A lot of my ponderings lately have come as an expansion on ideas from a discussion in Return of Me, a class from Book Art Studios.
After one session, my mind was swirling with thoughts about labels, and talk about there being 'two sides to the coin'. Both reminded me of my ponderings and anxieties during homeschooling days when I was asked about how I taught 'x' or what my kids were learning when they did 'y'. The longer I homeschool / unschooled, the harder I found it to label my children or to describe their learning, because both my children and life are so intricate and interacting and complex. At first glance there are two sides to a coin, but then we notice that there is a third side which is the circumference. And then we notice that the circumference has a patterned edge, so lots of little mini sides! And then, we notice that the sides are not opposite, they are just the outside of the coin, the external 'skin'. And then we see an old very coin that has been handled and dropped and covered in boiled-lolly stickiness and washed, for years and decades or even centuries and it's almost smooth and we can't see what the picture is or what the writing says. And then we lay it on the railway track and wait for a train and then it has no regular shape left. And then we drill a hole in it and hang it on a chain..... and is it still a coin with two sides? And maybe that's what is being done to me, and maybe that's what art is? Taking things, mixing them with thoughts and feelings and crumpling and soaking and tearing and working and working at them until the labels disappear but the essence remains, and we call it a 'book' or a 'quilt' or a 'statue' but it is made of all the other labelled things and labelled actions but is both less and more than all those things. It is the same but different. And even after it's finished, it is still not a finished thing because every person who experiences it will do so differently, both physically and emotionally.

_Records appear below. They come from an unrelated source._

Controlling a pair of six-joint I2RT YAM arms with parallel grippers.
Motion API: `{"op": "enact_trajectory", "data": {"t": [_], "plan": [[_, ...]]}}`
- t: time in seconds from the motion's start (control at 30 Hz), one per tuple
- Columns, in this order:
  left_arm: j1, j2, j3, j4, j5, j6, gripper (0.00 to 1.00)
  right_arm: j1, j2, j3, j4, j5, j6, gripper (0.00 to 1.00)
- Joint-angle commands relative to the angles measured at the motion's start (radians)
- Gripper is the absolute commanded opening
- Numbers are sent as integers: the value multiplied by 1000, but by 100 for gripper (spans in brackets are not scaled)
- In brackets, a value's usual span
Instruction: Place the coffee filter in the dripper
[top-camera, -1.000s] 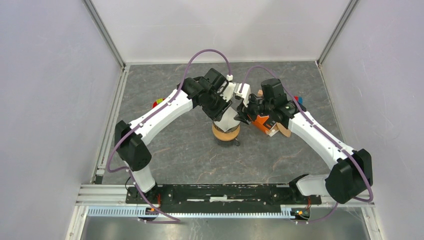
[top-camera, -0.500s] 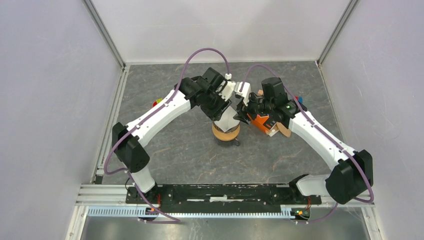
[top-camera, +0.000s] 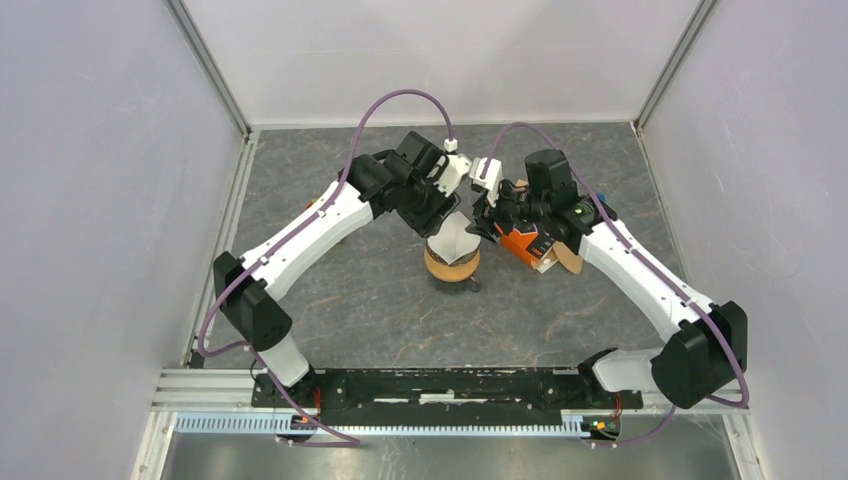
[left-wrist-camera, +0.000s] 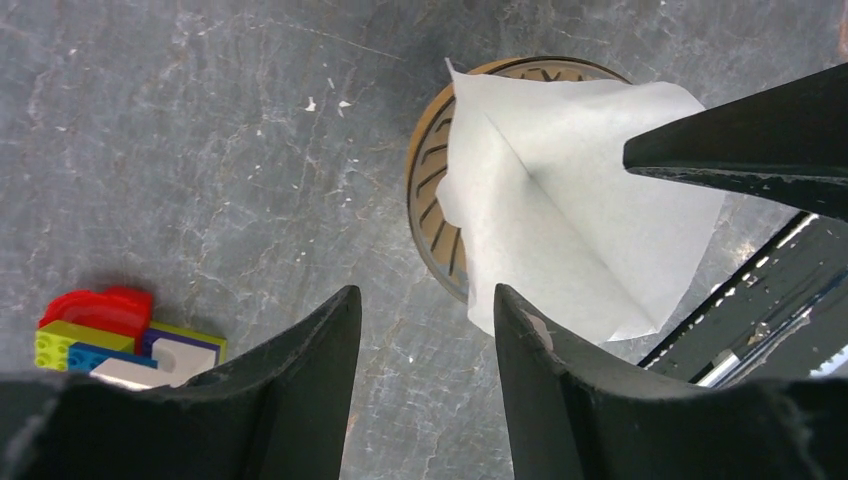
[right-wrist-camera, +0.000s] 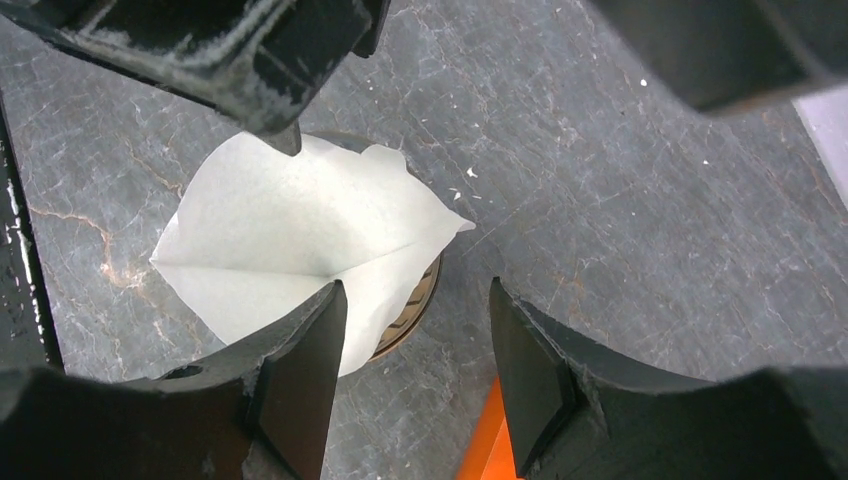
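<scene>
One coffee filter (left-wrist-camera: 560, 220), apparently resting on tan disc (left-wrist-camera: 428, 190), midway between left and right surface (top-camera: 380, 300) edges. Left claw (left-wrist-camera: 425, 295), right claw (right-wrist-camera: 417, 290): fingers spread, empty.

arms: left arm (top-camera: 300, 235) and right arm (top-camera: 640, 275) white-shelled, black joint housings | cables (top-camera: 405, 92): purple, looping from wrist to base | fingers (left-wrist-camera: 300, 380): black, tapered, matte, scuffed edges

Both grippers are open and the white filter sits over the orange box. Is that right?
Not over the orange box. The filter sits over the tan disc, as the left wrist view shows; the top view has the box beside it. The left gripper and right gripper are indeed open.
</scene>
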Motion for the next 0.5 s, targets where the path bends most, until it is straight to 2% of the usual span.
{"op": "enact_trajectory", "data": {"t": [0.0, 0.47], "plan": [[9, -41, 3, 74, -37, 53, 59, 4, -17, 26, -13, 21, -7, 61], [17, -20, -89, 115, -59, 70, 57, 4, -39, -98, -7, 29, -45, 61]]}}
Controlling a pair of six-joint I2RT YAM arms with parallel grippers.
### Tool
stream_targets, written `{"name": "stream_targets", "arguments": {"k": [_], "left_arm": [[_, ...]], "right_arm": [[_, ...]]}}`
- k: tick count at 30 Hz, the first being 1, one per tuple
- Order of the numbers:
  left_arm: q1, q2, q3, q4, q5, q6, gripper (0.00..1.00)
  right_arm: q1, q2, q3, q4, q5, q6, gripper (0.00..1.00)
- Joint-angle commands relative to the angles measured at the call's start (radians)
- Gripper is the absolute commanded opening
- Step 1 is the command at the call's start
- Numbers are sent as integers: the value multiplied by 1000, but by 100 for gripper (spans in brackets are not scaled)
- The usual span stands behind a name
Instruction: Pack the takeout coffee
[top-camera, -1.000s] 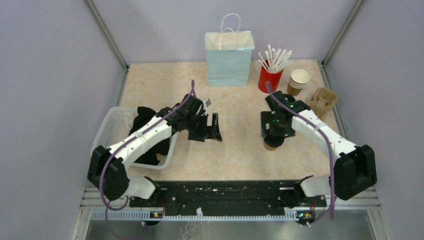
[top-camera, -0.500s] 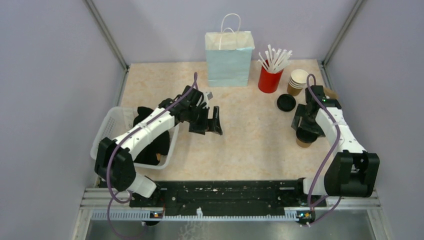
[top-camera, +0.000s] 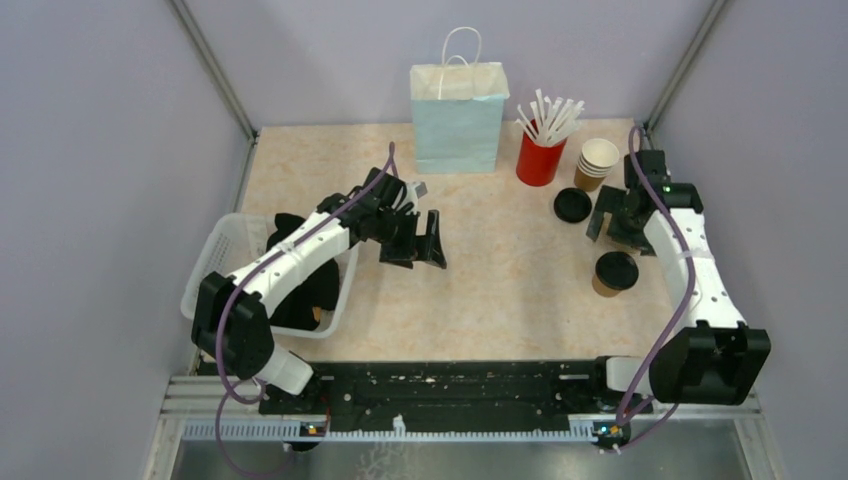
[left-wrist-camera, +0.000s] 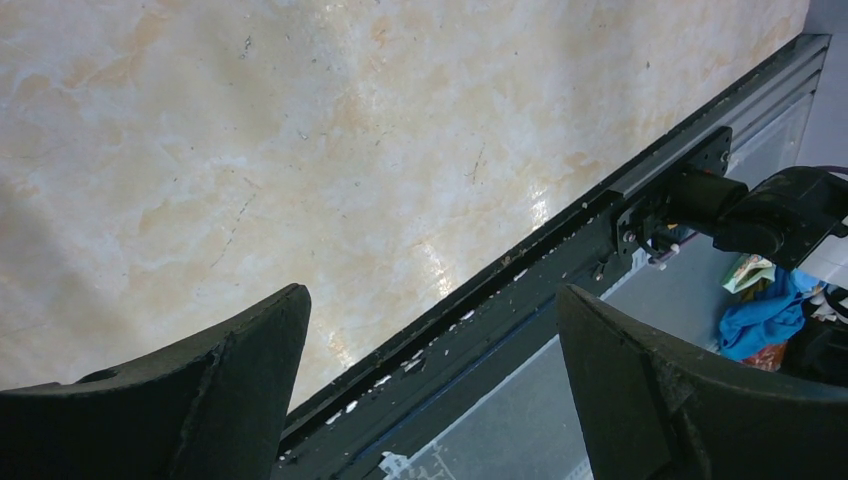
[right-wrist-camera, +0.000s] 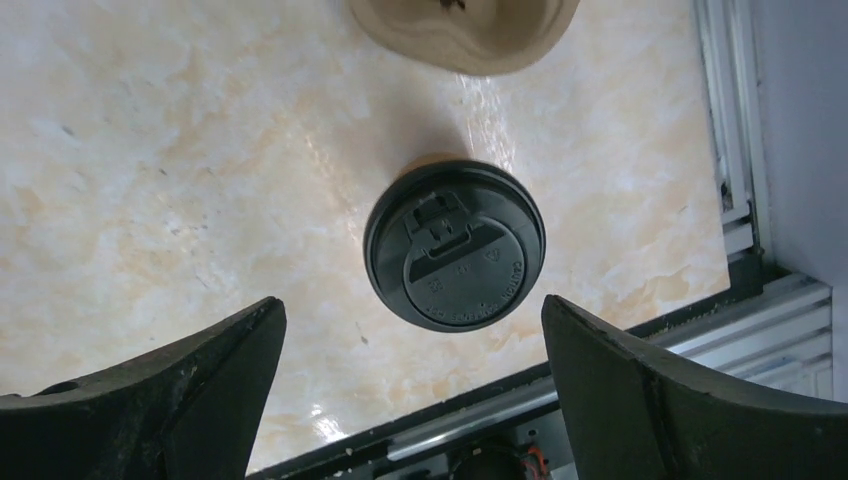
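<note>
At the left edge of the surface (top-camera: 500, 290) we see a white basket (top-camera: 215, 262) with dark things inside that we cannot make out. The left arm reaches over it. The left claw (top-camera: 415, 252) hangs just right of the basket. In the wrist view this claw (left-wrist-camera: 430, 310) stands wide apart, with only bare surface and the near rail between its fingers.

At the far middle stands the pale blue bag (top-camera: 458, 115), upright, its handles up. Right of it is the red cup (top-camera: 538, 162) full of white straws (top-camera: 548, 112). Just right of that is a stack of brown paper cups (top-camera: 597, 162), open and white inside.

A loose black lid (top-camera: 572, 205) lies flat on the surface, nearer than the red cup. The right claw (top-camera: 613, 232) hovers just right of that lid, spread wide and holding nothing. The lidded cup (top-camera: 614, 272) stands upright on the surface, nearer to us than this claw and clear of it. In the right wrist view the lidded cup (right-wrist-camera: 455, 245) sits between the parted fingers of the claw (right-wrist-camera: 412, 315) but well below them. The rim of a pulp carrier (right-wrist-camera: 465, 30) shows beyond the cup.
</note>
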Motion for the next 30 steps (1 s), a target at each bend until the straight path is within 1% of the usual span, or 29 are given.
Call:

So if we stop the labelling, and think of the process of learning and adding and chipping away and putting our work out on the railway track and polishing and distressing and layering..... why then we can look at the planning and practicing and hoarding and emotional self-flagellation as all being part of the process, all part of the 'coin', and chose how much is enough of each for ourselves, rather than worrying about anyone else.
So maybe labelling things - people, things, our actions - can become a collection of jars, boxes, tins, vaults, and consequently very restricted and restricting. Maybe if I really feel the need to label, I could use mesh bags instead of glass jars, to allow a bit of flow? Maybe using words like 'sometimes', 'yet', 'for now', could be freeing.